Nothing but the lines from the one containing "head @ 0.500" through the end of the data below should appear in the answer, each exact and free of pictures.

**Available data**
<<<<

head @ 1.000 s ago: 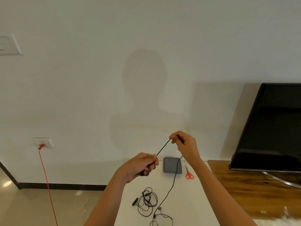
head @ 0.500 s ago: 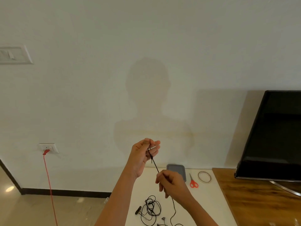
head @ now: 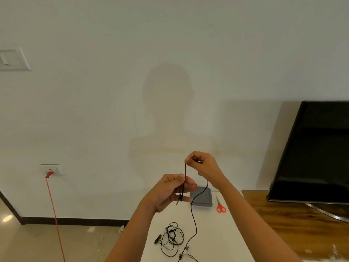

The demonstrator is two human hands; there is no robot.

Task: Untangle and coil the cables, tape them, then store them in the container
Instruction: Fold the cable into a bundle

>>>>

**Solution**
head @ 0.500 s ago: 
head @ now: 

The demonstrator is two human hands; there is no robot.

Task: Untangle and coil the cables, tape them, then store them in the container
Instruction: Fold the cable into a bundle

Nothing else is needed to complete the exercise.